Même si, le Drive est un des évènements majeurs de la grande distribution, il a sans doute ses limites, selon Iri. En effet, sur les deux derniers mois de 2013, les chiffres l'attestent, « le rythme de croissance semble se ralentir, malgré la croissance continue de son parc. » Les phénomènes de cannibalisation complexes qu'induit le Drive vont également à l'encontre de l'effet escompté. « Les gains de trafic s’effectuent surtout sur certaines catégories mais parfois avec une perte d’activité sur les autres familles. » A cela s'ajoute un fait : la viabilité à long terme du Drive est très dépendante de sa rentabilité, or sur ce point, les modifications législatives et règlementaires pourraient bien mettre à mal un équilibre déjà précaire. « En tout état de cause, son succès restera conditionné par sa gratuité pour le consommateur final.

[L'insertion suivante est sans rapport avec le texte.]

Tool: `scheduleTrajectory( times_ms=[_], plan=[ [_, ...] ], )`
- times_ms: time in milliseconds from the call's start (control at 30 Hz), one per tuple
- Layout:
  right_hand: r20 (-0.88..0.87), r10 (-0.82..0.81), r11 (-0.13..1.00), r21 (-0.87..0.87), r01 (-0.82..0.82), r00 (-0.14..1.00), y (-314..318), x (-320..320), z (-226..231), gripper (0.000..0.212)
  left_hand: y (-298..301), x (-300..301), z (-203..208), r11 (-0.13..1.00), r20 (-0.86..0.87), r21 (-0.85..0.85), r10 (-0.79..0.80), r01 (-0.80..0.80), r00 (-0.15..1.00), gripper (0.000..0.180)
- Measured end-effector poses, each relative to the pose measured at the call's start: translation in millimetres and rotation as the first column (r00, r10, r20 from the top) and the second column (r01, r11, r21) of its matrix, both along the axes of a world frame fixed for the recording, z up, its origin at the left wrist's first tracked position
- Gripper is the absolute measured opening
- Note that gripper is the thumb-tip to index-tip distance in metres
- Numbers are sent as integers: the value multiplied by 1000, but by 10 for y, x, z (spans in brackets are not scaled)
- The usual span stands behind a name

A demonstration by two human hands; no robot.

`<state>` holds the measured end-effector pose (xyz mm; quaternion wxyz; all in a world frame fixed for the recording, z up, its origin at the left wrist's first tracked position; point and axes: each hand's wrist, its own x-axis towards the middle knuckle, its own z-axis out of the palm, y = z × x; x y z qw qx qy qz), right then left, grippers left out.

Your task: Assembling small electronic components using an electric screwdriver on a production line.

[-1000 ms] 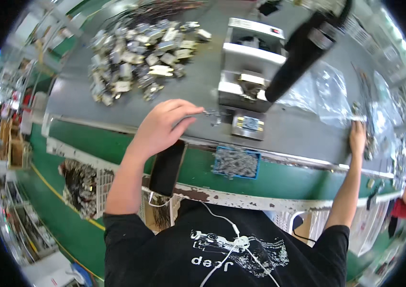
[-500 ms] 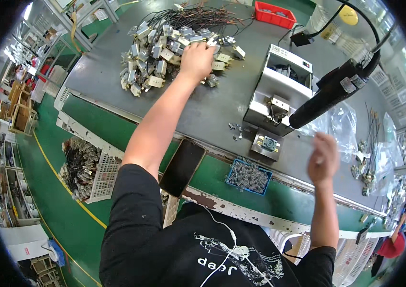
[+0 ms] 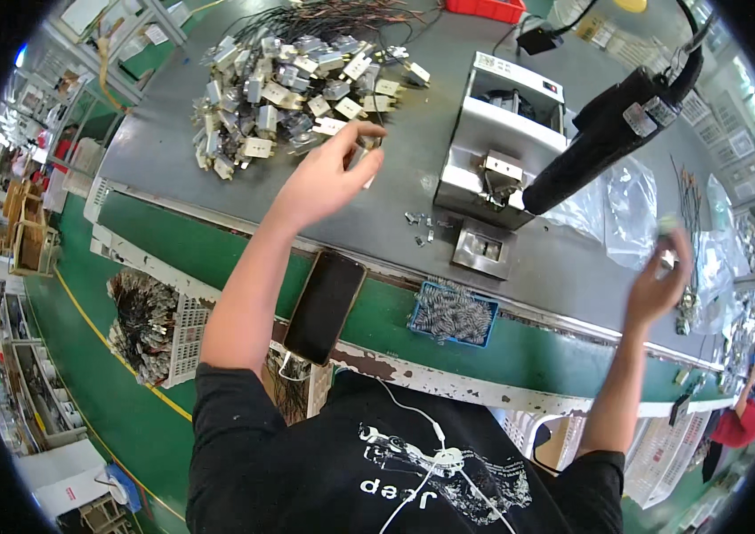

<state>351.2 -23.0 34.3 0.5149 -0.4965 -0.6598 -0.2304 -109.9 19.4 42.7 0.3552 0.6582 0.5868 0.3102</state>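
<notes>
My left hand (image 3: 328, 178) is just off the near right edge of a heap of small cream-and-silver block-shaped parts (image 3: 262, 116) with dark wires. Its thumb and fingers pinch one such part, mostly hidden. Far to the right, my right hand (image 3: 659, 287) is closed on a small metal-and-pale part (image 3: 667, 258), blurred by motion. Between the hands stands a silver bench machine (image 3: 462, 169) with a black cylindrical tool (image 3: 595, 142) slanting beside it. Under the machine's front sits a metal fixture block (image 3: 482, 249), its recess showing no part.
A blue tray of springs (image 3: 454, 313) is at the bench's front edge, with a phone (image 3: 325, 307) to its left. Small metal clips (image 3: 420, 228) lie beside the fixture. Plastic bags (image 3: 631, 209) and wired parts (image 3: 687, 307) lie at right. A red bin (image 3: 488, 9) stands behind.
The part with a round disc has left the fixture. My right hand has moved right with a part in it. My left hand has drawn back from the heap with a block-shaped part.
</notes>
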Motion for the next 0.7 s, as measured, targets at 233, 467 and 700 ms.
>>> scheduleTrajectory(
  times_ms=[233, 467, 700],
  plan=[
    [171, -625, 776, 34, 630, 762, 77, 1193, 57, 57, -415, 363, 168, 983, -18, 83, -165, 166, 986, 25],
    [-820, 379, 11, -459, -889, 428, -423, -1265, 64, 70, -797, 808, 178, 817, 125, 266, -556, 513, 821, 47],
    [-449, 695, 62, -741, -668, 562, -552, -1166, 453, 43, -377, 568, 346, 613, -513, 681, 10, 400, 858, 24]
  ],
)
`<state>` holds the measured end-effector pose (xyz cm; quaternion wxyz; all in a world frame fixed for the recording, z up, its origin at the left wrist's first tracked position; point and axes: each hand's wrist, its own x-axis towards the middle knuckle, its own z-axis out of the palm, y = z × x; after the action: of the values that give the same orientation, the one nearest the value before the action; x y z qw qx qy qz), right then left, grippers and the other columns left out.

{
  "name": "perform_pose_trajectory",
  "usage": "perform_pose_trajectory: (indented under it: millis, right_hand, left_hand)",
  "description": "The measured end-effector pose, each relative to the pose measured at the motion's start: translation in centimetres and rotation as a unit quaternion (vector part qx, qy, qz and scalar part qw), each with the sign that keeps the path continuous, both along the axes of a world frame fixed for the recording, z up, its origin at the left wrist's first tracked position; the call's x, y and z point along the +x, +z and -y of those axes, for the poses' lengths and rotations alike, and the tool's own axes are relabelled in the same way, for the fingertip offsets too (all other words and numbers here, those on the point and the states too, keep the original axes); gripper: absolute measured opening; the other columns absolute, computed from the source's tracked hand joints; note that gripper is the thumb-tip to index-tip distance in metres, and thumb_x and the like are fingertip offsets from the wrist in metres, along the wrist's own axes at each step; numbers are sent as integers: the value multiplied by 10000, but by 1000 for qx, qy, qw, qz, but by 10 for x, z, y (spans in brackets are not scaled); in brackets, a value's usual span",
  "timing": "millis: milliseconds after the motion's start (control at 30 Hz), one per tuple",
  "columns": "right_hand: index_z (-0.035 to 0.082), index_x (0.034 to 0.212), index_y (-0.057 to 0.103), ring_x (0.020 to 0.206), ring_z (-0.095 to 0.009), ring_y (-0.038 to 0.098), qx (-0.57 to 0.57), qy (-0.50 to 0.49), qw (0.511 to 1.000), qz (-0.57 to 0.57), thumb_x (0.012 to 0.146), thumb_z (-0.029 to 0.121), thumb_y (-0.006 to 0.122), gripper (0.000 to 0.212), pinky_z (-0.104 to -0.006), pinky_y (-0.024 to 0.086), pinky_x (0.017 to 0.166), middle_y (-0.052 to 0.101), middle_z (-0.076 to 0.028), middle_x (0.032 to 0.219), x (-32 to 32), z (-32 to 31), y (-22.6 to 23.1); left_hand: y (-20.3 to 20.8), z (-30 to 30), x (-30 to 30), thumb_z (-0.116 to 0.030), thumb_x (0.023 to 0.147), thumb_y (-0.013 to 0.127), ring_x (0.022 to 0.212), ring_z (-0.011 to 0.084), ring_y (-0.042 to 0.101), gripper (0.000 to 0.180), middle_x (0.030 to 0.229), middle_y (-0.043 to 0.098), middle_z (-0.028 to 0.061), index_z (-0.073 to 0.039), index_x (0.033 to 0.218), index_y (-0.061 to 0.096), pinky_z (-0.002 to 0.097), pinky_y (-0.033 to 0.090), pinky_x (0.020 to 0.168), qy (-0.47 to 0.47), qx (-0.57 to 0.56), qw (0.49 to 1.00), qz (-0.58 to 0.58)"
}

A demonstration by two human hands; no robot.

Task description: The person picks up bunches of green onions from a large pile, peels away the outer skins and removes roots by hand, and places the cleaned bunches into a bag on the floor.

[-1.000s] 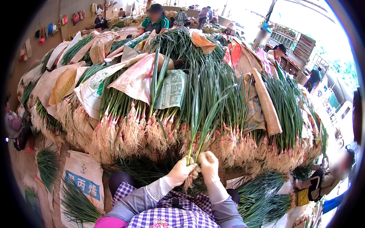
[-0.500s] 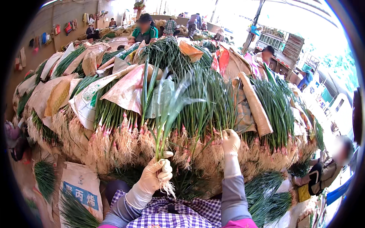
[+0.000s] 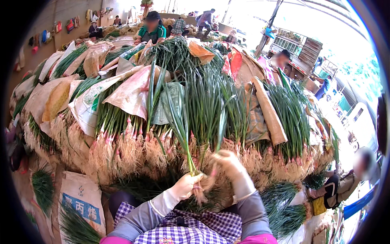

Peut-être jusqu’à ce que l’acheteur en magasin ne réclame une réduction (ou une ristourne) pour réaliser lui-même ses courses ! » conclut Iri non sans humour.

Méthodologie


Le livre blanc sur le drive a présenté dernièrement par le panéliste Iri s'appuie sur un échantillon de clients des magasins Carrefour, Monoprix, Cora, Auchan et Leclerc. Sont notamment exclus du suivi Iri, les pure players, tels que Chronodrive ou Amazon, ainsi que pour des raisons techniques, les ventes de nombreux magasins qui ont mis en place un système de picking au sein de leurs points de vente. Il s’agit essentiellement des points de vente d’enseignes d’indépendants tels qu’Intermarché et Système U, mais aussi les Drives du groupe Casino. Au total, l'étude prend en compte 988 points de vente en décembre 2013 sur un parc total de plus de 2 500 entités offrant un service Drive aux consommateurs, soit un peu plus de 40 % de la Distribution Numérique actuelle.